На несколько секунд после пробуждения я забыла обо всем. Без всяких слов, одним только своим как бы выцветшим на солнце сознанием я знала, что Джейк внизу заваривает чай и что очень скоро все они окажутся здесь, на моей кровати, и мы будем говорить про школу, клубы и назначенные встречи, и мальчики будут вскрикивать, радостно или недовольно, и будут падать на спину, как щенки, требующие, чтобы им почесали пузо.
В эти несколько секунд Джейк мне не изменял, наш мир был совсем таким, как прежде. Я протянула руку в сторону. Под подушкой рядом со мной я ощутила прохладу и все вспомнила.
Вчера ночью, после того как Джейк сказал: «Так вот чего ты хочешь, верно?», он показал мне свою ладонь с отметинами моих ногтей – глубокими розовыми полумесяцами, отпечатавшимися на его линии жизни. Следы были четкими, неоспоримыми – на этот раз я сделала это нарочно.
– Ты можешь сделать это снова. Ты этого хочешь.
– Ты пьян, – сказала я ему. – Ложись спать.
– Я не пьян. Я выпил немного виски.
И Джейк снова показал мне свою ладонь. Так, бывало, делал мой отец. Его ладонь была большой, широкой.
«Ударь меня, – говорил мне отец, когда я злилась на него из-за каких-нибудь глупостей. – Нет, так ты руку сломаешь», – добавлял он и поправлял мой большой палец.
Вчера ночью при свете кухонных ламп я смотрела на блестящую кожу Джейка. Сколько на его ладони было разных отметин, сколько дорожек и тропинок. Я думала о том, сколько раз я целовала его пальцы, ласкала их своей рукой.
– Послушай, – сказал муж. – Я понимаю, какую боль причинил тебе. Мне очень-очень жаль. Лю, я не знаю, как еще сказать. – Он сделал глубокий вдох, словно что-то решил для себя. – Но ты можешь… ты можешь сделать мне больно… – Он опустил руку, не спуская с меня глаз. – Почему бы тебе не попробовать… посмотри, вдруг это тебе поможет? – Он чуть ли не умолял меня. – Ты можешь сделать это несколько раз, – повторил он. – Сколько? Три?

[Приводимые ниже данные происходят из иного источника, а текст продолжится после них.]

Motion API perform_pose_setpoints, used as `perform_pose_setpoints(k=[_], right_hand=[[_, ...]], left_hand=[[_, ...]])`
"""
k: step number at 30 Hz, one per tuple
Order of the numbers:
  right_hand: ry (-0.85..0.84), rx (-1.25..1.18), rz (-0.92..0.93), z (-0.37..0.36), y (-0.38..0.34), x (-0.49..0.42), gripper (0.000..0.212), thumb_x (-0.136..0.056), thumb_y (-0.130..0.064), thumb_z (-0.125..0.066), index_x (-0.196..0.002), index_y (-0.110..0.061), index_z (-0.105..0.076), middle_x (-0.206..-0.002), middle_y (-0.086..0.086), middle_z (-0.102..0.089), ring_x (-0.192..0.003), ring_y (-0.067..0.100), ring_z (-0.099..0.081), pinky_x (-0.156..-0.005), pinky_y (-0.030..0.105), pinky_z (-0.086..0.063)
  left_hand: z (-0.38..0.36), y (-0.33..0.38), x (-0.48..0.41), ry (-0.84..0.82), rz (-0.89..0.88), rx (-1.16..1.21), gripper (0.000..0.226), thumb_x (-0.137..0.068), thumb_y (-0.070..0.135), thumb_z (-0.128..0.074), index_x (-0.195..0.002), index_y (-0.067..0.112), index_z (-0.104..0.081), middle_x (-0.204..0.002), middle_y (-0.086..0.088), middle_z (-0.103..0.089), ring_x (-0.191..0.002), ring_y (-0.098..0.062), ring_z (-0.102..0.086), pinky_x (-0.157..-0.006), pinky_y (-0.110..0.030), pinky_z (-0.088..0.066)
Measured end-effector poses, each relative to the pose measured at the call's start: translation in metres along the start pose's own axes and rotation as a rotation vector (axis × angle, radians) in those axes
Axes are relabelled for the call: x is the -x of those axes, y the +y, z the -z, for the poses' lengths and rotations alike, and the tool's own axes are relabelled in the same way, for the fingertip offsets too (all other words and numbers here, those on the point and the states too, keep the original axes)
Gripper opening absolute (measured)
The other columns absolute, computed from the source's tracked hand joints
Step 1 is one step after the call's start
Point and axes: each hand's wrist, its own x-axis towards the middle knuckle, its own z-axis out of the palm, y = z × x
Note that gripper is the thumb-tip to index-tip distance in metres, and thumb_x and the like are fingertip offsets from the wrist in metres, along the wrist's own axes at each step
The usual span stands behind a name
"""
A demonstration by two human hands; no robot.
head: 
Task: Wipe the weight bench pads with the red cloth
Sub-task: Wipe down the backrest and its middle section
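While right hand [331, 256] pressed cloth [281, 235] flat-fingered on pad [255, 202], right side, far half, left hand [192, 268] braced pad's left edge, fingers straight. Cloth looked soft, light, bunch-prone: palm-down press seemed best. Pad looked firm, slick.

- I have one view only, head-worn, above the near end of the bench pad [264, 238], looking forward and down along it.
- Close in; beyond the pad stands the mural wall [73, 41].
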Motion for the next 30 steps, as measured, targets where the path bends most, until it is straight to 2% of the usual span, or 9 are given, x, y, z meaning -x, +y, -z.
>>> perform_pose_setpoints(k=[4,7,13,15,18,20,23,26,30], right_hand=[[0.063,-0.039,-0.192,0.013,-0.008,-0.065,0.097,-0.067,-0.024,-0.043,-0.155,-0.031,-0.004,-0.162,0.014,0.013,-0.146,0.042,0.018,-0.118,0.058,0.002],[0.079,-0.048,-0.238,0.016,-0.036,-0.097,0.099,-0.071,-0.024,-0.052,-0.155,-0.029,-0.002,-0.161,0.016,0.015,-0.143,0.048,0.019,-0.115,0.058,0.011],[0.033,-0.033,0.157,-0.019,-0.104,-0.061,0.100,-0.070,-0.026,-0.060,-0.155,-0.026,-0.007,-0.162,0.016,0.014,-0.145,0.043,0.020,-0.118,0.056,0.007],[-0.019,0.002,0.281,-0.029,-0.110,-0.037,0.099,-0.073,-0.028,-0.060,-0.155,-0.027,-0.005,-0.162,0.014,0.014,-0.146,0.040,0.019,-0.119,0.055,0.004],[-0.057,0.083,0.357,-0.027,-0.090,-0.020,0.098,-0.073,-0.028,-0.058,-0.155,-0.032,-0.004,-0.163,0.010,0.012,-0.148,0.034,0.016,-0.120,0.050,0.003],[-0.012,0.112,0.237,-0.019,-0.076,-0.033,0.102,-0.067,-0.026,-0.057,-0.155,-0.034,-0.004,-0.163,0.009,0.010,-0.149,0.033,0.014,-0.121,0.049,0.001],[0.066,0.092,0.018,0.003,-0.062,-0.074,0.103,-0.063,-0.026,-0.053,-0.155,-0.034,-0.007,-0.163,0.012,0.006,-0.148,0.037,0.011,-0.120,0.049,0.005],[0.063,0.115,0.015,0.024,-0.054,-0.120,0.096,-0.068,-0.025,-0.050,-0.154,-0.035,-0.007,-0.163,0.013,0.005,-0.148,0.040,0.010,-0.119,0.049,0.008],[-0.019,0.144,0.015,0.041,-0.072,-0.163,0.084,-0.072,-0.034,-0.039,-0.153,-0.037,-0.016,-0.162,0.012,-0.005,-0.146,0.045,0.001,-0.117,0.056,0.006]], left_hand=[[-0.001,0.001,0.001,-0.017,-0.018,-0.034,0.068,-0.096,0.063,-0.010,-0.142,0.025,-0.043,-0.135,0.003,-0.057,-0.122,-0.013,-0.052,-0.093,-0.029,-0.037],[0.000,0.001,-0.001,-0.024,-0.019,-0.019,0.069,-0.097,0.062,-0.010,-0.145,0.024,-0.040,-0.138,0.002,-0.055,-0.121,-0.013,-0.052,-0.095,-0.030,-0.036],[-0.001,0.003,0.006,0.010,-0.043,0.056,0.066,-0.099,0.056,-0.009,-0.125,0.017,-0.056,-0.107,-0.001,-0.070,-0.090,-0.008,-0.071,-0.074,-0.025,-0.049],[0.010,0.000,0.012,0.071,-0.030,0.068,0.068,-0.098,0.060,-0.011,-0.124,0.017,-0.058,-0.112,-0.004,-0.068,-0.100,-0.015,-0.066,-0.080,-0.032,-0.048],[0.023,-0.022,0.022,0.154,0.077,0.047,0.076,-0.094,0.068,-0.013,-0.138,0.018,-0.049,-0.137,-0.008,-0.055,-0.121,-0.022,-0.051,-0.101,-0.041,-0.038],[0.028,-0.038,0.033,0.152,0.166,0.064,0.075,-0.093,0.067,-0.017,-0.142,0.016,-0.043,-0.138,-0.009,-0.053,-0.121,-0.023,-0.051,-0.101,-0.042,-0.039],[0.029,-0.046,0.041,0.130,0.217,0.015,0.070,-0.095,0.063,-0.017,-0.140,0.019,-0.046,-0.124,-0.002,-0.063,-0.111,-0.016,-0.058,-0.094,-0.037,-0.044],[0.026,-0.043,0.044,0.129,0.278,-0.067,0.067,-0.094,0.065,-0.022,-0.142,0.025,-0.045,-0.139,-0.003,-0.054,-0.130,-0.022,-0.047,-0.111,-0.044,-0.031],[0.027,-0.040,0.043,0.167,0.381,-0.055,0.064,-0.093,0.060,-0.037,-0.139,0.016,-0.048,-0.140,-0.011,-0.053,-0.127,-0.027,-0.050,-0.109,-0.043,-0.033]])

Джейк улыбался едва заметно, его глаза блестели, лицо напряглось. Казалось, он шутит. Но почему-то, несмотря на опьянение, на мое нападение на него, я догадалась, что Джейк говорит совершенно серьезно.
«Три». Я произнесла это слово вслух следом за ним. В нем было что-то точное, даже религиозное. «Отец, Сын и Дух Святой». И Петр отрекся от Христа трижды. Знакомое число для добропорядочной девочки-христианки вроде меня. Я помню, как однажды мне разрешили позвонить в церковный колокол. «Три раза», – было сказано мне.
И вот теперь я заворочалась в постели, и меня тут же замутило. «Интересно, почему тошнит именно меня?» Мысль пришла ко мне так отчетливо, словно мой собственный голос произнес ее откуда-то сверху или я проговорила ее в крошечный микрофон, расположенный внутри головы. Безусловно, я была согласна с этим голосом. Конечно же выворачивать наизнанку должно было Джейка, это внутрь него должна была быть запущена рука, вытаскивающая наружу кишки. А если не внутрь него, тогда внутрь Ванессы, чтобы она орала от боли, держась за живот. Или пусть бы они оба мучились по отдельности, вопили и ругались. Если существовало что-то, что можно было бы сравнить с муками родов – чего не довелось испытать ни ей, ни ему, – так это конечно же кишечные колики. «Кишечный грипп» – так говорят. Когда тело воюет само с собой, навсегда забыв о покое.
Глава 15
Вместо того чтобы встать и помочь Джейку собрать детей в школу, я осталась в постели в то утро.
– Я заболела! – прокричала я, и этого хватило, чтобы Пэдди и Тэд, один за другим, подошли к двери спальни, остановились на пороге, помахали мне руками, а целовать меня не стали, чтобы не заразиться.
До меня доносились стуки, скрипы и лязг – муж и дети готовились покинуть дом. Джейк подошел к подножию лестницы и попрощался со мной, но подниматься не стал. «Может быть, он все забыл, – подумала я. – Может быть, все-таки был пьян».
Но позже, еще до полудня, он прислал мне сообщение.